Case Study: Embedding Axuall’s Provider Intelligence Directly Into Salesforce

How Axuall Built a Scalable, AI-Ready Salesforce Integration With Zaghop Consulting

Zaghop Consulting partnered with Axuall to design a Salesforce-native integration platform built for long-term scale, flexibility, and intelligence, not just initial data ingestion.

Rather than treating Salesforce as a downstream sync target, the solution was architected to make Salesforce a first-class execution surface for Axuall’s provider intelligence-where data can be reviewed, trusted, automated, and acted upon.

At the core of the solution is a metadata-driven ingestion and processing framework that allows Axuall to support highly complex provider data across many customer Salesforce orgs-without hardcoding assumptions about object models, field names, or workflows.
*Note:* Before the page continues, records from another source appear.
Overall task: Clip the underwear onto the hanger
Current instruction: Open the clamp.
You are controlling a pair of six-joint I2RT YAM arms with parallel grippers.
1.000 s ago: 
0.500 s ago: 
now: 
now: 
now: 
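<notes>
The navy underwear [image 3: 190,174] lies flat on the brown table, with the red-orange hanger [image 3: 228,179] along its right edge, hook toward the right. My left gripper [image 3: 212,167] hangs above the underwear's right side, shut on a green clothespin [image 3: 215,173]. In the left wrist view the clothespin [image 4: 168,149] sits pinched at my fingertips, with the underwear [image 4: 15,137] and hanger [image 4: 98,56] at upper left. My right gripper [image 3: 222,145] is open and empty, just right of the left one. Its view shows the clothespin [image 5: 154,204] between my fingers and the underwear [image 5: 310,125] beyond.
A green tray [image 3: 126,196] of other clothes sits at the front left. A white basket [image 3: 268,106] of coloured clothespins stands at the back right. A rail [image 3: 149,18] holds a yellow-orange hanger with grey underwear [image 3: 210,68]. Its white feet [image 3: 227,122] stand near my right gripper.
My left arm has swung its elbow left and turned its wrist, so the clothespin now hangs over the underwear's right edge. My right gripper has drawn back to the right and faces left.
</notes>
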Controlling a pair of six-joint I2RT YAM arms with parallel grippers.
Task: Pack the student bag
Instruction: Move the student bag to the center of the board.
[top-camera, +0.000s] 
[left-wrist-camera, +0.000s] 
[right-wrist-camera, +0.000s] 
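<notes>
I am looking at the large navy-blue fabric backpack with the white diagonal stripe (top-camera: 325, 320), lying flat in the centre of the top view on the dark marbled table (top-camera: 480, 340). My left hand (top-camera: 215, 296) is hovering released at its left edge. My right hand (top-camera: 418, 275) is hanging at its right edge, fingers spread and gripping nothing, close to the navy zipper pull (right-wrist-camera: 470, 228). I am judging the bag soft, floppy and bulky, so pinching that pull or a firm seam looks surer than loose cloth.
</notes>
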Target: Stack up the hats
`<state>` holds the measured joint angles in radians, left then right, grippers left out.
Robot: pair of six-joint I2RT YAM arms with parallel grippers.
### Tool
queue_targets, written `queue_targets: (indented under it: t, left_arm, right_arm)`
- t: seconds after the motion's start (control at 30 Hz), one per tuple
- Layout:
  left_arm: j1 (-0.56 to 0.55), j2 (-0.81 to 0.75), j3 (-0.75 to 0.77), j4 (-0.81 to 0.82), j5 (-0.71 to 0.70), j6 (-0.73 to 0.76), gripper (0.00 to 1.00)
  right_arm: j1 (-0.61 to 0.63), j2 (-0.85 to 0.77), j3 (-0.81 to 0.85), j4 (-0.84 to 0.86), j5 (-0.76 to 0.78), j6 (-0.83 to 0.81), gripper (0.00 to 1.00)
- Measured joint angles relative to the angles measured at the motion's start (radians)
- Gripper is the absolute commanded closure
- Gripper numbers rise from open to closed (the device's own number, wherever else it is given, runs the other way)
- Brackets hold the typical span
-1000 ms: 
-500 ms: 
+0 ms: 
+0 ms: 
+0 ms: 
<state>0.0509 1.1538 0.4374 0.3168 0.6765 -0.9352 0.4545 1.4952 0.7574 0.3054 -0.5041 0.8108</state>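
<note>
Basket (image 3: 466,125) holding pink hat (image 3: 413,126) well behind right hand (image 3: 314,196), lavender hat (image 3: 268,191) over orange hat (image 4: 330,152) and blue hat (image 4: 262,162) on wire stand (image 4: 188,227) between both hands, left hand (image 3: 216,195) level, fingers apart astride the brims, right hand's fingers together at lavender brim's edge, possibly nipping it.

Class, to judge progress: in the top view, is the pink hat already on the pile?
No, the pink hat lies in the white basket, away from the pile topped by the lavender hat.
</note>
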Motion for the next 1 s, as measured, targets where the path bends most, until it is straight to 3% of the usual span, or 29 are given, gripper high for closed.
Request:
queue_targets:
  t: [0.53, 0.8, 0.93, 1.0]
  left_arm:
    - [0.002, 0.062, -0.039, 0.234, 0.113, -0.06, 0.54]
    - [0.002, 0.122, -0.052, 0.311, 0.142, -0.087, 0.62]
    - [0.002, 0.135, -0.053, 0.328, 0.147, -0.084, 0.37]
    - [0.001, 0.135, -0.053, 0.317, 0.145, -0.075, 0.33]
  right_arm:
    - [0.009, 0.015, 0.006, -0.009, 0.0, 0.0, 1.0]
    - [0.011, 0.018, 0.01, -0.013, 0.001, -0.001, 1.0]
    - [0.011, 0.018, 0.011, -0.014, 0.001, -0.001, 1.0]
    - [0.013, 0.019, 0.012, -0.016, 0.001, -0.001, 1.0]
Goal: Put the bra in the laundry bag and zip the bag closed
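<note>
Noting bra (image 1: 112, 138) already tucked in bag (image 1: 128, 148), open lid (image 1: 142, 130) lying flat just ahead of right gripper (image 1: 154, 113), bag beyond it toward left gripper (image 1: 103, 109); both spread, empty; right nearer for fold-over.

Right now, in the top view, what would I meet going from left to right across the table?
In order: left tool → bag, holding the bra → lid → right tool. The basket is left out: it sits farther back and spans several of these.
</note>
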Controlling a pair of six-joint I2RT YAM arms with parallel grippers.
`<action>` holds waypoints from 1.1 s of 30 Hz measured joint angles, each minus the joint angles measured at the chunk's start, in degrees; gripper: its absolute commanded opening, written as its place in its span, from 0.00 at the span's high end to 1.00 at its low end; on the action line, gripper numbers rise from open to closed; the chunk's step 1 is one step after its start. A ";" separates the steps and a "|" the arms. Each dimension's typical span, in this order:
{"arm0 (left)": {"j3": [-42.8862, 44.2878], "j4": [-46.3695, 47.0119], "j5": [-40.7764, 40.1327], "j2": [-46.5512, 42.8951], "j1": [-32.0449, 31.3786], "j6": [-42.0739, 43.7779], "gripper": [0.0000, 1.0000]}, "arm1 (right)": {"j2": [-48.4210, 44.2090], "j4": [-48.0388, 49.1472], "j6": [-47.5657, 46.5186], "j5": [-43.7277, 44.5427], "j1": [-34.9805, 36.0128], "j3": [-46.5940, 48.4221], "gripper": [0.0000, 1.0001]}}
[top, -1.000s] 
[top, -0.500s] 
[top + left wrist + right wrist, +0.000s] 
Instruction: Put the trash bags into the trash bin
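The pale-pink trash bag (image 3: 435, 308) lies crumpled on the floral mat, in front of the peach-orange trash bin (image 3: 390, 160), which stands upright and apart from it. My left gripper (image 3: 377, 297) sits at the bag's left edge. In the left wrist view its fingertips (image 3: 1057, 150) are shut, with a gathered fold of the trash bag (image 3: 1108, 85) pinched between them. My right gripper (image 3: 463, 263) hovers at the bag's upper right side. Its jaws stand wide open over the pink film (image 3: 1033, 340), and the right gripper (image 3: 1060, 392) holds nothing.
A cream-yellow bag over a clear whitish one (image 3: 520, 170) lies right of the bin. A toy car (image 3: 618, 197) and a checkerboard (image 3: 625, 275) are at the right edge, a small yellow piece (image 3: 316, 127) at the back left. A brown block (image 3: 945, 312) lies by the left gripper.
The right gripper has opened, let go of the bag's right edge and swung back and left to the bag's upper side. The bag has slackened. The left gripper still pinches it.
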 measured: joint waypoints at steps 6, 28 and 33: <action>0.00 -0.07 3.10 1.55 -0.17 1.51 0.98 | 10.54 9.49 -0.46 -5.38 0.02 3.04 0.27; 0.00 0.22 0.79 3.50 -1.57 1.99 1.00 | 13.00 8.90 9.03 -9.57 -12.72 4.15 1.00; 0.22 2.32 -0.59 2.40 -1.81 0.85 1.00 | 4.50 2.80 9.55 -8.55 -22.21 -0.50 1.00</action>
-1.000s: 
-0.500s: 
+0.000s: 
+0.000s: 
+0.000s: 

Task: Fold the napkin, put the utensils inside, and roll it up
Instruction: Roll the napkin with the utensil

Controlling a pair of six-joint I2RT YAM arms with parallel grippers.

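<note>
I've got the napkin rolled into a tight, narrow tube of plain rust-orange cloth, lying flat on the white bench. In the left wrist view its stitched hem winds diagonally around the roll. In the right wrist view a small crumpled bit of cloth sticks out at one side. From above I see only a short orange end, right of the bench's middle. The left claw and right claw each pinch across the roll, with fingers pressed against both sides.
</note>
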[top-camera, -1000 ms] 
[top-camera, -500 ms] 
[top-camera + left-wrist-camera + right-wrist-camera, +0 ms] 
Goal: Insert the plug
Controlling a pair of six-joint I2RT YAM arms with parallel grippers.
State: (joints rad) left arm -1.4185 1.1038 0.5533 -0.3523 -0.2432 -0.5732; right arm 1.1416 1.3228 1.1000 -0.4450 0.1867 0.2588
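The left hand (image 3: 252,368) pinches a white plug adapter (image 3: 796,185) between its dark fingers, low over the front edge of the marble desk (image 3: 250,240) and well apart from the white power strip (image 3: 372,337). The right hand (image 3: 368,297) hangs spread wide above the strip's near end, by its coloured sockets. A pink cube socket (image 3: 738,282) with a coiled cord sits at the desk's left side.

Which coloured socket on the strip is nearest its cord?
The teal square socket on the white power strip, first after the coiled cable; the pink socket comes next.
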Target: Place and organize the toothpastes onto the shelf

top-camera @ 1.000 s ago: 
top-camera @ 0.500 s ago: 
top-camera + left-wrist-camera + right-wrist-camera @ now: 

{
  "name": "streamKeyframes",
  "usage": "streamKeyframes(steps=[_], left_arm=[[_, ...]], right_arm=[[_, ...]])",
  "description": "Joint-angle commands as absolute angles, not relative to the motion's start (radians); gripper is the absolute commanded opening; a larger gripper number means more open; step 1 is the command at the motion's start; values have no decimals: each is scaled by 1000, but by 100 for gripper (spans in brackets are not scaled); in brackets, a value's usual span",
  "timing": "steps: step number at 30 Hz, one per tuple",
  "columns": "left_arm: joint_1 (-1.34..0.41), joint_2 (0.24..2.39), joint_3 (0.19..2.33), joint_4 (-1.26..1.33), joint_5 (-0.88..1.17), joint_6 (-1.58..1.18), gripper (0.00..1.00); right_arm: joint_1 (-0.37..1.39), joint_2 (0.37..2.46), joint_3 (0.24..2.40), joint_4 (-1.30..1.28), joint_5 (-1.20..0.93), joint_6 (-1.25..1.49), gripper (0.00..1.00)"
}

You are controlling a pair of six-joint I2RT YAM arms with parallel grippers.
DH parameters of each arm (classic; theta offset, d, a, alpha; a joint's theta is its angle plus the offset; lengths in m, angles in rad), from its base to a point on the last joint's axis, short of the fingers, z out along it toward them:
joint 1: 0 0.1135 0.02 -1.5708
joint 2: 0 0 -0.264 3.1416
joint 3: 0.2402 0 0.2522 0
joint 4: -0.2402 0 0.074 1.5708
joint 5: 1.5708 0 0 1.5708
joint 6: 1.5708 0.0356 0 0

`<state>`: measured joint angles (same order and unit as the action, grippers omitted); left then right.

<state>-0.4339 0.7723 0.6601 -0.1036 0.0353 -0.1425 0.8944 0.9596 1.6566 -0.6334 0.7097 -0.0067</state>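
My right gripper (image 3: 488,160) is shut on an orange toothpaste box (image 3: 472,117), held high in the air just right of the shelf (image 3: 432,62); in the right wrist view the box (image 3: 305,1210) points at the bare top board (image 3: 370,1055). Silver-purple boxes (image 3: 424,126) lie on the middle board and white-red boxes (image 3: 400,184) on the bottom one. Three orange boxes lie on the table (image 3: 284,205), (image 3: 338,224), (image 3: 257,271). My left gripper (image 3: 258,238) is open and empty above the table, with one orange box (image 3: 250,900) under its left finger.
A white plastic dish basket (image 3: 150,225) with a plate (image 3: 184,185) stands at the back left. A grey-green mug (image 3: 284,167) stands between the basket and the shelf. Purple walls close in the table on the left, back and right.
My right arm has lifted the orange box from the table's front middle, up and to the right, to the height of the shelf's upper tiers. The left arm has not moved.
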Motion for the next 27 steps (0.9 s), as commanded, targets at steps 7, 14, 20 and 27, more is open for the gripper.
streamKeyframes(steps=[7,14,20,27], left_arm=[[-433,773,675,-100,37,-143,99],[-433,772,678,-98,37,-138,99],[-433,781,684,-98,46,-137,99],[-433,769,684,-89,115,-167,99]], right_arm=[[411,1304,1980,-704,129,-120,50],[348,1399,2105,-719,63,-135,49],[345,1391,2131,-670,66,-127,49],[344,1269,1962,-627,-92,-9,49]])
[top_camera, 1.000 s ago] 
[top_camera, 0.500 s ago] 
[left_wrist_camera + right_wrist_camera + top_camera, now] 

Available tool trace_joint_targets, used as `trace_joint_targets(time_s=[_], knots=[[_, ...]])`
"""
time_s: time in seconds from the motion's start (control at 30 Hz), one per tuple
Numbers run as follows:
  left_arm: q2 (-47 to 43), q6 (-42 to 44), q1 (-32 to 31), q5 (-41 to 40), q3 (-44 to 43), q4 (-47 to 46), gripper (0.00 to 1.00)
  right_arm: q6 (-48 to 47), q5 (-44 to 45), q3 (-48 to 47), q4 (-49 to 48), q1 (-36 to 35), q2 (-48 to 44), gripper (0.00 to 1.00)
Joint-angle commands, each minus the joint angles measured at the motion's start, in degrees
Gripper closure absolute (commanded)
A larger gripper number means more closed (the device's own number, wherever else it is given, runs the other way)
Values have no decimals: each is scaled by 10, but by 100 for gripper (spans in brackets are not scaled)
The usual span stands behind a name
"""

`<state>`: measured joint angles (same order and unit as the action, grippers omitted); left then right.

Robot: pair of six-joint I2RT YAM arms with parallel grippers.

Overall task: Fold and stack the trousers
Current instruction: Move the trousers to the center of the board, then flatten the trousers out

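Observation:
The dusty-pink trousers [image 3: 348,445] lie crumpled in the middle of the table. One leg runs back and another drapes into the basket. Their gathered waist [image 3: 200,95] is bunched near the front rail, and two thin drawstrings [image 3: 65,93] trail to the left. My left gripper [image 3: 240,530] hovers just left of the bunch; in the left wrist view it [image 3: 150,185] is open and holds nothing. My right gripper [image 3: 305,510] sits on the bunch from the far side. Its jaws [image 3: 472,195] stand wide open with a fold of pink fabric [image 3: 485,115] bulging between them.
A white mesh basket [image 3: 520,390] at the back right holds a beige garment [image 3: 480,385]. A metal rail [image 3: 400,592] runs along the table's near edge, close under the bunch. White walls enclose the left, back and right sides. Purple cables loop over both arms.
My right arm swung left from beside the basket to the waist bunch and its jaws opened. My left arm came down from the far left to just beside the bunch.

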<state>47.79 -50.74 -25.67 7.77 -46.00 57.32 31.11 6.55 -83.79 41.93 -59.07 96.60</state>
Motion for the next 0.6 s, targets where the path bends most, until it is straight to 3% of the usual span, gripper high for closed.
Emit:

Deeply Configurable, Metadata-Driven Architecture

Axuall’s data spans dozens of provider domains and continues to evolve. To avoid brittle integrations, Zaghop implemented a configuration-first design using Custom Metadata and Custom Settings as the control plane.

This allows Axuall to:

  • Define JSON-to-Salesforce mappings entirely in metadata

  • Support different Salesforce objects per customer (or per data domain)

  • Version and activate mappings safely over time

  • Roll forward or back without code changes

  • Eliminate hardcoded field references in Apex

Every major data ingestion path-licenses, education, employment, board certifications, monitoring, disclosures, malpractice, payer enrollment, and more-follows the same reusable ingestion pattern, dramatically reducing maintenance risk.

Verified Share Import Engine Built for Real-World Data

The Verified Share import engine was designed to handle deeply nested, inconsistent, and multi-source healthcare data while still producing clean, reportable Salesforce records.

Key characteristics of the engine include:

  • Dynamic JSON key construction to support verified, attested, and meta data blocks

  • Field-type-safe assignment logic centralized in reusable helper utilities

  • Fallback logic when customer-specific mappings are not present

  • Support for mapping multiple JSON sections into a single Salesforce object

  • Shared mapping layers for cross-cutting fields (e.g., license metadata)

This approach ensures Axuall can expand data coverage without re-architecting the platform.

Identity Resolution & Continuity-Based Matching

A major risk in provider data integrations is record sprawl. To solve this, Zaghop implemented a multi-layer identity and continuity framework that determines when records should be updated versus inserted.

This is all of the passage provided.